Global market dynamics means that demand soaks up existing supplies, never mind the obvious market imperative that we are tied into a European gas market and prices will not be impacted by relatively short-term and small supplies from here.
There are so many other reasons (economic, legal and political) why fracking is a gamble Northern Ireland does not need to take. We have better things to be doing than chasing after the nonsensical claims of the fracking industry. We have huge reserves of untapped renewable energy if only we could plan for its deployment and we need to start the debate about dealing with the fact that we currently waste around a third of our energy.

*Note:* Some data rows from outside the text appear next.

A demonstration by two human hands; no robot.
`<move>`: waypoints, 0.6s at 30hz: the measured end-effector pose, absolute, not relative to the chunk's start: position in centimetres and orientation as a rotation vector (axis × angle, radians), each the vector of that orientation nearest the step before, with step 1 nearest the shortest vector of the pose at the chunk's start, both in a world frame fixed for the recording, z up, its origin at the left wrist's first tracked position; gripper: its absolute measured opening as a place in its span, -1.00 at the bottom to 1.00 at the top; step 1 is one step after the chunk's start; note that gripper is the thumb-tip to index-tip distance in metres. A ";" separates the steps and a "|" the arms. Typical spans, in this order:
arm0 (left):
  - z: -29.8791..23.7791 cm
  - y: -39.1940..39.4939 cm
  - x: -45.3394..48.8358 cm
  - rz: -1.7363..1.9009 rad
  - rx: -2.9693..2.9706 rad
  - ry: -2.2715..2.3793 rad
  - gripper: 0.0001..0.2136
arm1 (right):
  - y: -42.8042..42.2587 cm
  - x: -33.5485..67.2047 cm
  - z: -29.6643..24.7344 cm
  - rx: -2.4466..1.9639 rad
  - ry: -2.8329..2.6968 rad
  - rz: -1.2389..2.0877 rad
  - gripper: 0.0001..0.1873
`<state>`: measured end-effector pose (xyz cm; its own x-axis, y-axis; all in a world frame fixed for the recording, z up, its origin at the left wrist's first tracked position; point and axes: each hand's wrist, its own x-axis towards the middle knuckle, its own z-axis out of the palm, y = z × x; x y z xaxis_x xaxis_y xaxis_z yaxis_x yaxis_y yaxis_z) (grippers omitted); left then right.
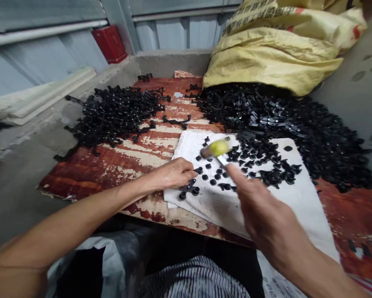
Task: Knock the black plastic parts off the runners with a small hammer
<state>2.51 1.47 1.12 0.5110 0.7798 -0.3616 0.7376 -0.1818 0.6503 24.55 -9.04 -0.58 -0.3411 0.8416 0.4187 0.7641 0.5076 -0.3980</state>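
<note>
Got a black plastic part (199, 170) mid-frame, pinched in the fingers of my left hand (178, 173) over a white cloth (211, 205). My right hand (259, 196) is wrapped around a yellow-tipped mallet (220, 147), its head kinda blurry near the part. Small black pieces (213, 182) litter the cloth right of center. Black pile (117, 111) upper left, yellow sack (273, 62) upper right.

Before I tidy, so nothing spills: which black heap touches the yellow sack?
The right heap, bunched at the mouth of the yellow sack; the left heap lies apart from it.
</note>
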 end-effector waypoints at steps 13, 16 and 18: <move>2.2 1.4 2.5 0.043 1.641 1.116 -0.70 | -6.4 23.8 1.1 -1.360 -1.846 0.703 -0.69; 3.2 0.6 3.1 -0.018 1.683 0.854 -0.71 | -6.0 23.1 2.1 -1.305 -1.577 1.199 -0.76; 3.5 -0.2 3.2 -0.004 1.808 0.737 -0.72 | -6.6 22.6 1.9 -1.260 -1.489 1.381 -0.68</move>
<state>3.24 -0.23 3.52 0.8045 0.4778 -0.3528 0.4814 -0.1768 0.8585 22.64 -6.61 1.94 -0.2495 0.9630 -0.1019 0.1742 -0.0589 -0.9829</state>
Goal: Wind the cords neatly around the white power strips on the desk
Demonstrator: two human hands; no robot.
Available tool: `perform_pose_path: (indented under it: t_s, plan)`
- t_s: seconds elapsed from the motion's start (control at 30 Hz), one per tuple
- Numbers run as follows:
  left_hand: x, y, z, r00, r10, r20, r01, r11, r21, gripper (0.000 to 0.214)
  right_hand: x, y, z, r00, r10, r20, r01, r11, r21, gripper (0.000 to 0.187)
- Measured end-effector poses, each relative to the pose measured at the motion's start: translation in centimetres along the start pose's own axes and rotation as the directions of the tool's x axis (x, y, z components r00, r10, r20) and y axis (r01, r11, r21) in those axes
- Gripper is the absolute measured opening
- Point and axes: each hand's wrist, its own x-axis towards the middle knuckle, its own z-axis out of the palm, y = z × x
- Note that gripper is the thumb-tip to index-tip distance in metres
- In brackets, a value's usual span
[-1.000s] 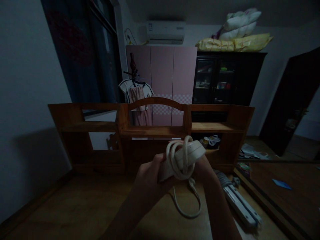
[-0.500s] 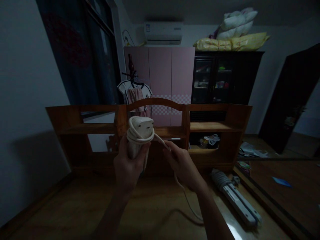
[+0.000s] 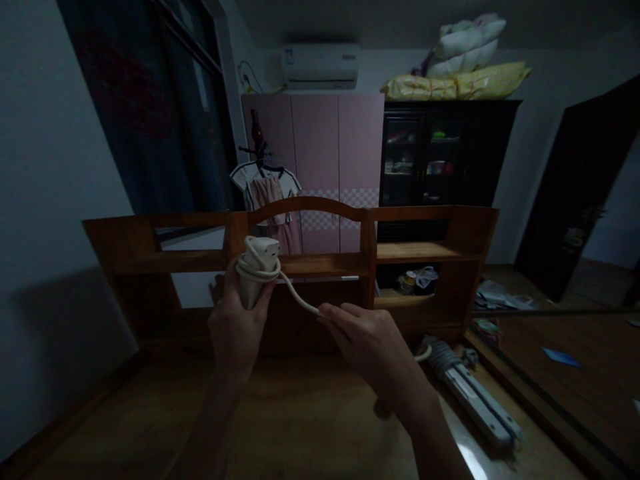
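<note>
My left hand [image 3: 239, 327] is closed round a white power strip [image 3: 259, 270], held upright in front of the wooden desk shelf [image 3: 425, 253]. A loop or two of its white cord [image 3: 299, 301] is wrapped round the strip's top. The cord runs down to the right into my right hand [image 3: 367, 340], whose fingers pinch it. Past that hand the cord curves on to the right over the desk top [image 3: 310, 427].
A second long white power strip [image 3: 475, 400] with coiled cord lies on the desk at the right. A pink wardrobe [image 3: 330, 153], dark glass cabinet [image 3: 440, 153], hanging clothes [image 3: 267, 190] and air conditioner [image 3: 320, 65] stand behind. The room is dim.
The strip went from lying across both hands to upright in my left hand. My right hand drew the cord off to the right, leaving fewer loops on the strip.
</note>
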Motion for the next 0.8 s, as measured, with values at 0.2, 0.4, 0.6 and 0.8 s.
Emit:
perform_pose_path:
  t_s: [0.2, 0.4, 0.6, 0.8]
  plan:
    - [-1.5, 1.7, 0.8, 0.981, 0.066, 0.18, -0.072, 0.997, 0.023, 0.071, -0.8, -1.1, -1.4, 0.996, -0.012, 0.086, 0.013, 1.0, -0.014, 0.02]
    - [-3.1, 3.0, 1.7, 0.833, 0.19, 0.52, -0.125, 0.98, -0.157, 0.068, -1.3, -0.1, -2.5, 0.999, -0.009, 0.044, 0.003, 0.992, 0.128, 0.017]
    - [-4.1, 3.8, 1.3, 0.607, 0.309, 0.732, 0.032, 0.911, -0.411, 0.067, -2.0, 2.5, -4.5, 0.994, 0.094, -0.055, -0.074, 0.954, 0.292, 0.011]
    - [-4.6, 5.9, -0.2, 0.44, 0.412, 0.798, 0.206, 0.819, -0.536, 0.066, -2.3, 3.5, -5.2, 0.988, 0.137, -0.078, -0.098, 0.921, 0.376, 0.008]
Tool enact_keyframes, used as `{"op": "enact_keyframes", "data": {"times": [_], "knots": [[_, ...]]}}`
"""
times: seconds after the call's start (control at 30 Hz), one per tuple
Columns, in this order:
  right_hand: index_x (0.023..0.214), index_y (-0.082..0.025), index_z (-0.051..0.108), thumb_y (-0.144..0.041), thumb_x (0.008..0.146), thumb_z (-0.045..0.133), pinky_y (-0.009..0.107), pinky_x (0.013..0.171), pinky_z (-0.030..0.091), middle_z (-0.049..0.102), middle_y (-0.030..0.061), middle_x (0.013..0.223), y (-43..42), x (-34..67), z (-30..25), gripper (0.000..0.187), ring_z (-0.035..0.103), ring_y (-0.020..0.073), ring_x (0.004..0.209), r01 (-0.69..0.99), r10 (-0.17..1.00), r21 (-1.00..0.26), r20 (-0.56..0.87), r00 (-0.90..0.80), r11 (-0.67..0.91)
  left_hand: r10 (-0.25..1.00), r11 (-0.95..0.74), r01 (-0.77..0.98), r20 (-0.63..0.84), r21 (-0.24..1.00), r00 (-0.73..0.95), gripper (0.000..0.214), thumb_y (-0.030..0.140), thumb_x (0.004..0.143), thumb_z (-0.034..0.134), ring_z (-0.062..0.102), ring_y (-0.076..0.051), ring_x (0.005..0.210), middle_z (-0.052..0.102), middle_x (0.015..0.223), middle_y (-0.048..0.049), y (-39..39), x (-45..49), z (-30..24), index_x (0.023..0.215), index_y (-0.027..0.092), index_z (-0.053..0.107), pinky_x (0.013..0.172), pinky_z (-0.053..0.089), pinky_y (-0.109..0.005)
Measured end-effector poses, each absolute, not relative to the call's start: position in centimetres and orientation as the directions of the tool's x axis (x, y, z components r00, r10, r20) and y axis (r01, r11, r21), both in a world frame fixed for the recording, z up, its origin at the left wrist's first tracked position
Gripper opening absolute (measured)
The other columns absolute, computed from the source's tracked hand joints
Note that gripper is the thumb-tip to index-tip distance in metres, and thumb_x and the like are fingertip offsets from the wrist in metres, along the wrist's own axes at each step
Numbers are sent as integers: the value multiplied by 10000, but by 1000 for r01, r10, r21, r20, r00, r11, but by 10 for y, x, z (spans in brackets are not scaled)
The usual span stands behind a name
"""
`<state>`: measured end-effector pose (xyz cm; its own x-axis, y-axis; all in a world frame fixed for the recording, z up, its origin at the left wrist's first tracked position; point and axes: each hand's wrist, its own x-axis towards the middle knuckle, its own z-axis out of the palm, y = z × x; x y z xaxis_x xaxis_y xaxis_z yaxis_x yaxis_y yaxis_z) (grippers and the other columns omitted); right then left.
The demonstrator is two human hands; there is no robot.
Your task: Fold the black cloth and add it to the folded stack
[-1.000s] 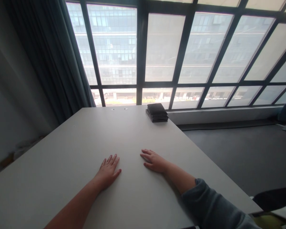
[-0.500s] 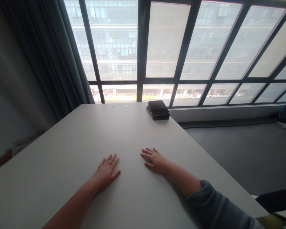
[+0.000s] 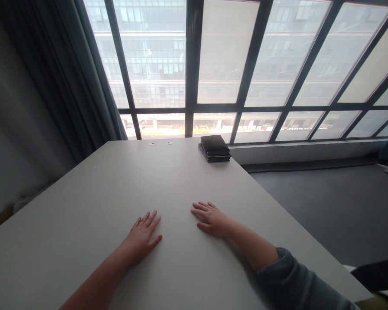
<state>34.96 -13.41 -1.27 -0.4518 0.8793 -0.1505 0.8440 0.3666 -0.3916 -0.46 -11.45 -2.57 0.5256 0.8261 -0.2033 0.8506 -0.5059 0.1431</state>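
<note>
Both of my hands rest palm down on a white table (image 3: 142, 181). My left hand (image 3: 140, 239) lies left of the middle, fingers spread and thumb pointing right, holding nothing. Across a gap of bare tabletop, my right hand (image 3: 211, 218) is flat too, its fingers stretched toward the left and nothing in them. A stack of black folded pieces (image 3: 215, 148), perhaps cloth or pouches, sits at the table's far right corner, well beyond my right hand. Neither hand touches it.
Two small white pieces (image 3: 170, 143) lie near the far edge. Large windows (image 3: 226, 56) stand behind the table, with a dark curtain (image 3: 67, 77) at the left. Grey floor (image 3: 310, 202) shows on the right. Dark and light items (image 3: 378, 275) sit beside the near right edge.
Both hands stay flat in nearly the same spots, appearing very slightly lower in view. The black stack has not moved.
</note>
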Motion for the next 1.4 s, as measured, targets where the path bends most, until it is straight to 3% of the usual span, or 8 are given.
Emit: {"op": "enact_keyframes", "data": {"times": [0.6, 1.1, 1.4], "knots": [[1658, -256, 421, -472, 997, 564, 557, 1340, 74, 212, 60, 1756, -135, 352, -12, 710, 179, 311, 1642, 833, 875, -424, -164, -456, 355, 830, -494, 863, -238, 105, 505, 737, 497, 1040, 391, 113, -291, 1651, 111, 1764, -67, -120, 0, -14, 1700, 185, 290, 1341, 141, -507], [1636, -261, 457, -441, 998, 564, 558, 1339, 101, 259, 70, 1745, -134, 348, -14, 671, 219, 295, 1632, 854, 885, -375, -154, -440, 360, 876, -460, 886, -132, 61, 464, 680, 452, 1070, 337, 147, -281, 1653, 163, 1770, -62, -109, 25, -28, 1699, 197, 290, 1326, 146, -574], [1639, -268, 450, -456, 1002, 555, 574, 1336, 101, 249, 66, 1749, -135, 348, -14, 673, 220, 308, 1630, 855, 885, -377, -157, -439, 357, 894, -431, 900, -104, 67, 435, 698, 462, 1069, 330, 189, -270, 1647, 189, 1766, -124, -76, 57, -26, 1685, 137, 299, 1324, 139, -567]]}}
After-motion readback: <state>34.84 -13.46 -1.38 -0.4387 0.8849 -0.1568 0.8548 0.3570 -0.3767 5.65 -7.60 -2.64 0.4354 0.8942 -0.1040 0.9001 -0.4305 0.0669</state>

So, will Northern Ireland allow itself to be fracked? To be sure, Tamboran and others have some of the most powerful ministers on their side and a business lobby that sets an agenda of equating financial self-interest with economic public interest.
We see, however, from the stopping of the A5 road, the unravelling of the gasification proposals for Derry/Londonderry and the rejection of the chicken litter incinerator at Glenavy, that community action will successfully oppose unsustainable development, especially when people are pushed too far by fantastical claims and an absence of evidence.
Both Friends of the Earth and the fracking companies cannot be right. My contention is that the difference is that we have the evidence on our side.
We agree that we needs lots of development. All we ask is that the development is sane and sustainable and we embrace prosperity for all in the safer, greener and secure low carbon economy.